▶ **DIRECTIONS**: Print nothing but the lines below starting at the line that holds "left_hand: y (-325" and ending at the line that holds "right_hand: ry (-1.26", including both, each exactly as written.

*** Block opens ***

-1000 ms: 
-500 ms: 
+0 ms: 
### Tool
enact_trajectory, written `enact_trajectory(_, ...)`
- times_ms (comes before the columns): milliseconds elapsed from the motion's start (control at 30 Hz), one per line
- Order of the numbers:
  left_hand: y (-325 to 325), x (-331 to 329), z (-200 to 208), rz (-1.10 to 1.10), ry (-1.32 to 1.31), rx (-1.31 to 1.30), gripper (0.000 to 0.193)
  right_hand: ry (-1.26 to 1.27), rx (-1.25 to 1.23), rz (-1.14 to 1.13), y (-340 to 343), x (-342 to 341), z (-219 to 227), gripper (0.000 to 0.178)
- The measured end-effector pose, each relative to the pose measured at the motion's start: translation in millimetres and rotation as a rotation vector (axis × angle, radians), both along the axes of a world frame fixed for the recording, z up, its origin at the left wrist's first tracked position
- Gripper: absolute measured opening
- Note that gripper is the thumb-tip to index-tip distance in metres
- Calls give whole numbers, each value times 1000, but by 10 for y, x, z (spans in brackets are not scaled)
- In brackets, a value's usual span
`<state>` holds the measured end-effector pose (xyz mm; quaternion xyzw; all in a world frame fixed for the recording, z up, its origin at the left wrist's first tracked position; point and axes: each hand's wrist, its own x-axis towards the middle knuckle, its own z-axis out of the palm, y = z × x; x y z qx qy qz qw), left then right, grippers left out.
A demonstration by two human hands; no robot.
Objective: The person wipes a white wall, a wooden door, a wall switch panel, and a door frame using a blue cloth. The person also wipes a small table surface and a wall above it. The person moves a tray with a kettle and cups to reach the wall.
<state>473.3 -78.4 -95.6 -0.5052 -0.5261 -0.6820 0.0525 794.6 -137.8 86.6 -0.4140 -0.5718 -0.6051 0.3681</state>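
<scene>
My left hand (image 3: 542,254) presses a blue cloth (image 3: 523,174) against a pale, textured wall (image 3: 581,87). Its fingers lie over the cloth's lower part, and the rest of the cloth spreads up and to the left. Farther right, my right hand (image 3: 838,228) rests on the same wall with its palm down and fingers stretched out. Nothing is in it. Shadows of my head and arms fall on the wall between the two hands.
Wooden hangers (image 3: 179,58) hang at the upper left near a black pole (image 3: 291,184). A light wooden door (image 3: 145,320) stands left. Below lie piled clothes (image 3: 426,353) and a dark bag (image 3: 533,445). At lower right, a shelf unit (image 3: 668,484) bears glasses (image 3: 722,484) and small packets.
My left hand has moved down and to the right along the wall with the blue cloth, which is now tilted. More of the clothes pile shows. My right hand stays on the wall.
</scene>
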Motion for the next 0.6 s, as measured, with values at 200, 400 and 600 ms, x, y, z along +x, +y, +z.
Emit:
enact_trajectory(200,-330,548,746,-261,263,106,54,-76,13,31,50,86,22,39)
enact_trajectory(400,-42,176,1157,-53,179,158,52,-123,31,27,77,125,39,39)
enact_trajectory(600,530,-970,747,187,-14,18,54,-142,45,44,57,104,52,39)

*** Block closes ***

▶ **WRITTEN SOLUTION**:
  left_hand: y (-325 to 325), x (-331 to 329), z (-200 to 208), rz (-1.10 to 1.10), ry (-1.32 to 1.31), rx (-1.31 to 1.30), gripper (0.000 to 0.193)
  right_hand: ry (-1.26 to 1.27), rx (-1.25 to 1.23), rz (-1.14 to 1.13), y (-340 to 343), x (-342 to 341), z (-219 to 227), gripper (0.000 to 0.178)

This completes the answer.